── INPUT ──
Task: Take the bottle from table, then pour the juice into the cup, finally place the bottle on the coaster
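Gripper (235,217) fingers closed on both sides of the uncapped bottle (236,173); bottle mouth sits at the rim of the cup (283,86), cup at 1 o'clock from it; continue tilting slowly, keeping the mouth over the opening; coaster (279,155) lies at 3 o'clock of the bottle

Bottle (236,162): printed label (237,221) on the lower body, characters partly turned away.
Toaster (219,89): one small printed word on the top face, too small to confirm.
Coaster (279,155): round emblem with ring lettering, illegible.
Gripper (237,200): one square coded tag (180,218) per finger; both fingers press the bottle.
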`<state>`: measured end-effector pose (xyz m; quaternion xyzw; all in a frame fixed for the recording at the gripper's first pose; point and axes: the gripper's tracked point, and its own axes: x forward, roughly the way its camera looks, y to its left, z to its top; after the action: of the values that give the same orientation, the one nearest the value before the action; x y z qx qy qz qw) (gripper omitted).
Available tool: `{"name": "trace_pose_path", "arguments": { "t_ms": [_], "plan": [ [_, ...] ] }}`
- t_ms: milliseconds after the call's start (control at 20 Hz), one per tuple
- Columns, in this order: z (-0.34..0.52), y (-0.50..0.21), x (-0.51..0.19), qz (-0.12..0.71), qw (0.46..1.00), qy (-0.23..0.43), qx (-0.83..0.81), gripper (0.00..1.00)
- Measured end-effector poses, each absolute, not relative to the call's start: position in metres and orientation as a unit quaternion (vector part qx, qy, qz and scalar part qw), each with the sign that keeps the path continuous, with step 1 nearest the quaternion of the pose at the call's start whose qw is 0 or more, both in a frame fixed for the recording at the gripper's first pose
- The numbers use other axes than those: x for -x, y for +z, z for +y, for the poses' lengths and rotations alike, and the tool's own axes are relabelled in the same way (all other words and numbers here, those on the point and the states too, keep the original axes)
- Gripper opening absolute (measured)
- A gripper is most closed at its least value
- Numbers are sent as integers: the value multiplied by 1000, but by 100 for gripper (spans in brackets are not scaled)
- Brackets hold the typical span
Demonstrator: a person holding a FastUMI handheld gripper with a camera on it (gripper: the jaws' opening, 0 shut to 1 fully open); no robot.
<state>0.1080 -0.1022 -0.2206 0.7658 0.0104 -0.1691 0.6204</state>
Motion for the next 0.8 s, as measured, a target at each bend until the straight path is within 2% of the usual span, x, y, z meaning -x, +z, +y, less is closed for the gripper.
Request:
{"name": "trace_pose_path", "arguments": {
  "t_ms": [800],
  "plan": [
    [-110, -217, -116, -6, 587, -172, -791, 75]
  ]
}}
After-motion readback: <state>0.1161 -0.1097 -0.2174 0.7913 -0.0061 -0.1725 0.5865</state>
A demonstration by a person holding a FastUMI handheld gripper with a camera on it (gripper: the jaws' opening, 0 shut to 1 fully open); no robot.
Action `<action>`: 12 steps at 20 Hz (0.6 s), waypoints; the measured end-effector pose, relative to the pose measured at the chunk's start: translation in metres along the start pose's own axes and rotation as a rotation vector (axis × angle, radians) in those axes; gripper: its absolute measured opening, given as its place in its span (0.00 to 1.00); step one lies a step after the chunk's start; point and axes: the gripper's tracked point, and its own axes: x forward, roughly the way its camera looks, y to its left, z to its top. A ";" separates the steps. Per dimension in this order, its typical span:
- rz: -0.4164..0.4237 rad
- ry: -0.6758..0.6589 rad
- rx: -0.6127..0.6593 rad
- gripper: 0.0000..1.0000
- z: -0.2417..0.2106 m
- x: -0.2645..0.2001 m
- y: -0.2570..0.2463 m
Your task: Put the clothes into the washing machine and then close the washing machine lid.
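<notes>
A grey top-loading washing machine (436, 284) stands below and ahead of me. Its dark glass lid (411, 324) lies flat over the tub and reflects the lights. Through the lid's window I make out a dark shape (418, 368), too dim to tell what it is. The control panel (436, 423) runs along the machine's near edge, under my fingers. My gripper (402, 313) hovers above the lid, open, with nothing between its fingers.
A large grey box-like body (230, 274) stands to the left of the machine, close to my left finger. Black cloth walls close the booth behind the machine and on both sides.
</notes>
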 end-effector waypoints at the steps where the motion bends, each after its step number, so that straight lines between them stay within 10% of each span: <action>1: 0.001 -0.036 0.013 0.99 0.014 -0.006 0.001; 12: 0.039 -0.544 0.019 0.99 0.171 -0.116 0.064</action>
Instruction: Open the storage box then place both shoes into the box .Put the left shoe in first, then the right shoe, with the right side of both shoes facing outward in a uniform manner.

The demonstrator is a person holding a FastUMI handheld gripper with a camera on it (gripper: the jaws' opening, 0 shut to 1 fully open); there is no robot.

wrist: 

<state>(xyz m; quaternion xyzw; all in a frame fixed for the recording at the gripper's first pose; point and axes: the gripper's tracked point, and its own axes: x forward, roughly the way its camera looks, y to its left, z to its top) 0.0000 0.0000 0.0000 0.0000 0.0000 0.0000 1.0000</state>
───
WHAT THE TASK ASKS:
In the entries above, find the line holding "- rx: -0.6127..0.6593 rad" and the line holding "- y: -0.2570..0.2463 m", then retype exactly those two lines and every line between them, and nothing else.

EXERCISE RESULT:
- rx: -0.6127..0.6593 rad
- gripper: 0.0000..1.0000
- z: -0.2417..0.2106 m
- x: -0.2645..0.2001 m
- y: -0.2570..0.2463 m

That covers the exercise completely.